Work instructions:
Lines with the string "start" in the data below: report how many there are, and write nothing but the number.

Information provided:
● ● ● ●
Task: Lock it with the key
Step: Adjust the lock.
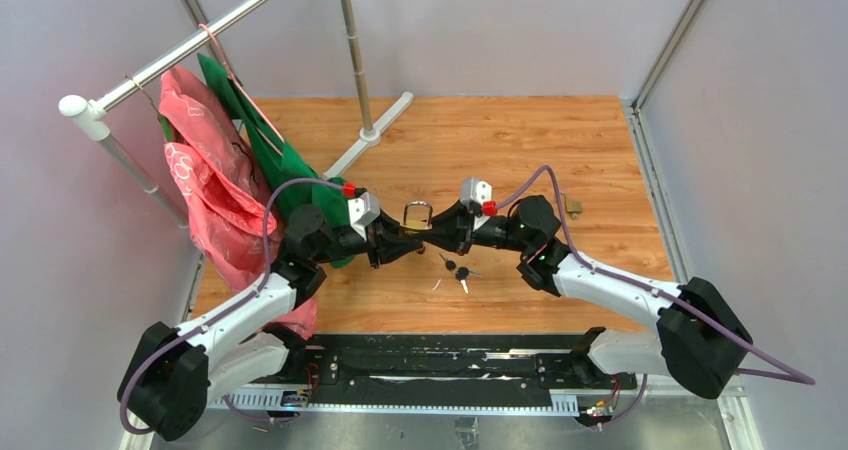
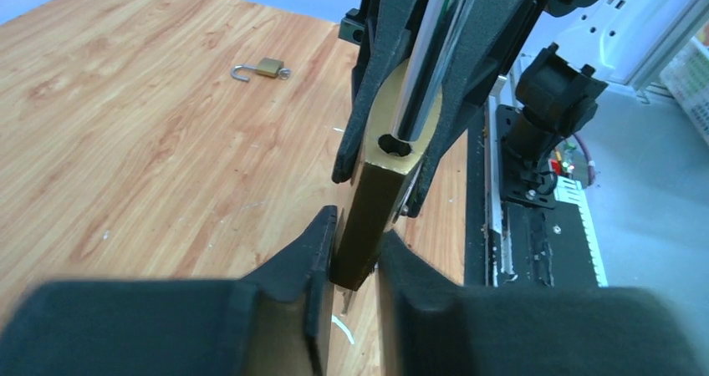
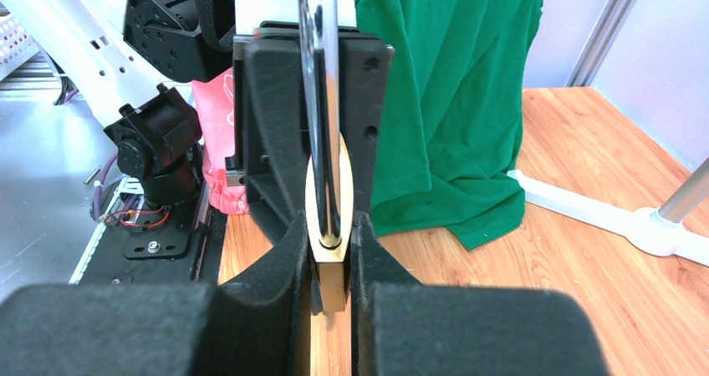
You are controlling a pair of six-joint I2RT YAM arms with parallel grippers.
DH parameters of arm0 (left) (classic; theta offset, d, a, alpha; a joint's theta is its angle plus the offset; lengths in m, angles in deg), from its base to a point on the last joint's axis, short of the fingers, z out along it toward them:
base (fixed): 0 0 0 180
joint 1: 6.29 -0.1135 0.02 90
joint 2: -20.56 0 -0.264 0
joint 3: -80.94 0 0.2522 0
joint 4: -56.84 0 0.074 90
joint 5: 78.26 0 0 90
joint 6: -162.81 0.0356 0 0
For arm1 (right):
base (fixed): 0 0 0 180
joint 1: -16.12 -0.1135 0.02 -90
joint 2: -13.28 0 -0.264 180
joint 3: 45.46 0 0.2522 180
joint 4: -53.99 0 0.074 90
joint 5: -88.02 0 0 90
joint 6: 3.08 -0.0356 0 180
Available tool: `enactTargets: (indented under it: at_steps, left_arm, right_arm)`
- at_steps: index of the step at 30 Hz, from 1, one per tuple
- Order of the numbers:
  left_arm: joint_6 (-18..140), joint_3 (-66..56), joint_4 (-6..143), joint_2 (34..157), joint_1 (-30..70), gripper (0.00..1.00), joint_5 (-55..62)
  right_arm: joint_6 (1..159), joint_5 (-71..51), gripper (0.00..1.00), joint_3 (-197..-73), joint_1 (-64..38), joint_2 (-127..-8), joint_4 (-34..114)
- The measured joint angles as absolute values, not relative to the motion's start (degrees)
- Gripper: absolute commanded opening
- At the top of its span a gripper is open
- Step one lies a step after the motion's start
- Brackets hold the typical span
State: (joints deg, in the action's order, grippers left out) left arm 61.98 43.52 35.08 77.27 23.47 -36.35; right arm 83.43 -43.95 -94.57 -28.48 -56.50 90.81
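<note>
A brass padlock (image 1: 417,222) with a steel shackle is held above the table between my two grippers. My left gripper (image 1: 403,240) is shut on one end of its body, seen in the left wrist view (image 2: 358,251) with the padlock (image 2: 380,188) between the fingers. My right gripper (image 1: 434,234) is shut on the other end, seen in the right wrist view (image 3: 332,255) around the padlock (image 3: 332,267). One shackle hole (image 2: 393,145) shows open beside the shackle leg. The black-headed keys (image 1: 456,268) lie on the table below, in neither gripper.
A second small brass padlock (image 1: 574,208) with its shackle open lies at the right, also in the left wrist view (image 2: 263,68). A clothes rack (image 1: 357,60) with green (image 1: 290,175) and pink (image 1: 215,185) garments stands at the left and back.
</note>
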Motion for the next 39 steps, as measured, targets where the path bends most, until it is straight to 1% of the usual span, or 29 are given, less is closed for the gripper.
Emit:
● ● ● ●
Answer to this exercise:
2